TASK GOAL: Write exactly the lines running from the start of the material below to the line that includes "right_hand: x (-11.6", and include no pictures.
---
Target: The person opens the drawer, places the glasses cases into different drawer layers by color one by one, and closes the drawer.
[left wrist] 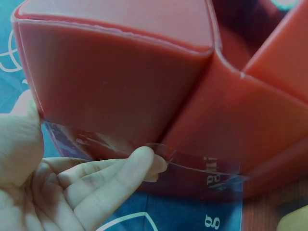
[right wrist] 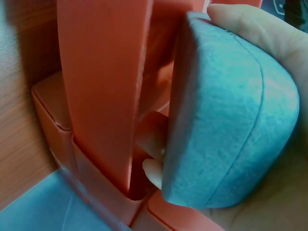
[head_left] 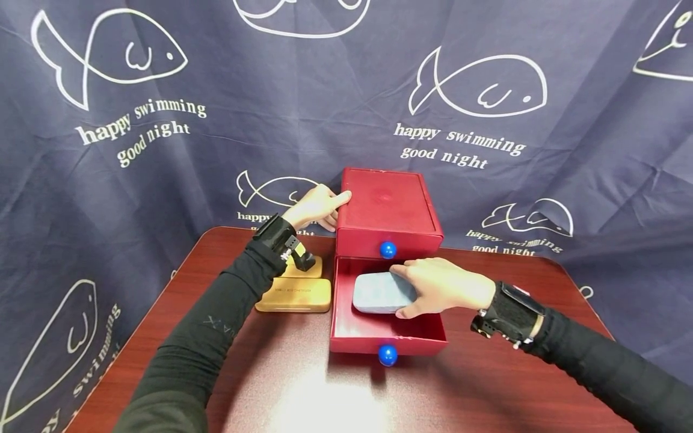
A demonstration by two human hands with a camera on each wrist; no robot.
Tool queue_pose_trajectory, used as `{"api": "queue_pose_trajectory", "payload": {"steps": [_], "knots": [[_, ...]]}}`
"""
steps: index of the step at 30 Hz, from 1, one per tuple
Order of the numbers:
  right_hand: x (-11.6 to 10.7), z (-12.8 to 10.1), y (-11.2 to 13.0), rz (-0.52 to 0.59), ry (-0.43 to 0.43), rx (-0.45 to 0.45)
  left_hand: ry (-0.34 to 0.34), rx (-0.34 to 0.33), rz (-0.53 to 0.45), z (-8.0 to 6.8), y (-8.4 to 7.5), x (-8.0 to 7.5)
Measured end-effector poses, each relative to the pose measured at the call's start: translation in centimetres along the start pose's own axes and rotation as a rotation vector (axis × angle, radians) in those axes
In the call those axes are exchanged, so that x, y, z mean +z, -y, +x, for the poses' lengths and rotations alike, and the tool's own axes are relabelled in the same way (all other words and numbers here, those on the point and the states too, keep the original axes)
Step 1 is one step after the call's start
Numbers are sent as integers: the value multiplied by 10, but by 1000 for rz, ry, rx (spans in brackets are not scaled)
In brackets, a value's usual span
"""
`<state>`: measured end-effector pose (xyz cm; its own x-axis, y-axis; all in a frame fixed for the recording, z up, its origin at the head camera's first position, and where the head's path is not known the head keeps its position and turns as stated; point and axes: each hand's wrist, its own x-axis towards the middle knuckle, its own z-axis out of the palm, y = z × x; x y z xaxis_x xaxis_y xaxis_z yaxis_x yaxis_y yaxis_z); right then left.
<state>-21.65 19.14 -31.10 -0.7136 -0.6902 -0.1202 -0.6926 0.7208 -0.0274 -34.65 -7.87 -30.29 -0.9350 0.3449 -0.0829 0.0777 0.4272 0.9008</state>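
The right hand [head_left: 441,287] grips a pale blue-grey case [head_left: 381,293], thumb on its near edge and fingers curled over its far side; in the right wrist view the fingertips [right wrist: 153,173] wrap under the case's edge, close to a red wall. The case sits inside the open lower drawer [head_left: 387,337] of a red drawer box [head_left: 387,207], lying flat over the drawer floor toward the back, partly under the box's upper section. Whether it rests on the floor or is held just above it cannot be told. This drawer is pulled out toward the person, and a blue round knob [head_left: 387,355] sits on its front. The upper drawer is closed, with a second blue knob [head_left: 387,249] on its face, directly above the case.

The left hand [head_left: 316,207] presses against the left side of the red drawer box, thumb laid along the top left edge and fingers spread loosely on the side wall; the left wrist view shows the fingers [left wrist: 115,178] relaxed against the box's lower edge.

Left of the box, 2 flat gold-coloured cases [head_left: 295,291] lie on the reddish-brown tabletop [head_left: 487,385], partly hidden by the left wrist. Behind the box hangs a dark blue cloth [head_left: 216,90] printed with white fish outlines.
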Motion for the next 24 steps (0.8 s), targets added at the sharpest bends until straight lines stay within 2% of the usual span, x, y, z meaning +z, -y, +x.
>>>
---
ANSWER:
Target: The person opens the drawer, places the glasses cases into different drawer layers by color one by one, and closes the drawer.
[left wrist] 
[right wrist] 
[head_left] 
A demonstration by two human hands with a camera on each wrist; no robot.
Tool queue_pose_trajectory, used as `{"api": "queue_pose_trajectory", "payload": {"steps": [_], "knots": [[_, ...]]}}`
"""
steps: index of the step at 30 Hz, from 1, one per tuple
Order of the numbers:
  right_hand: x (-11.6 to 10.7), z (-12.8 to 10.1), y (-11.2 to 13.0), rz (-0.52 to 0.59), ry (-0.43 to 0.43), rx (-0.45 to 0.45)

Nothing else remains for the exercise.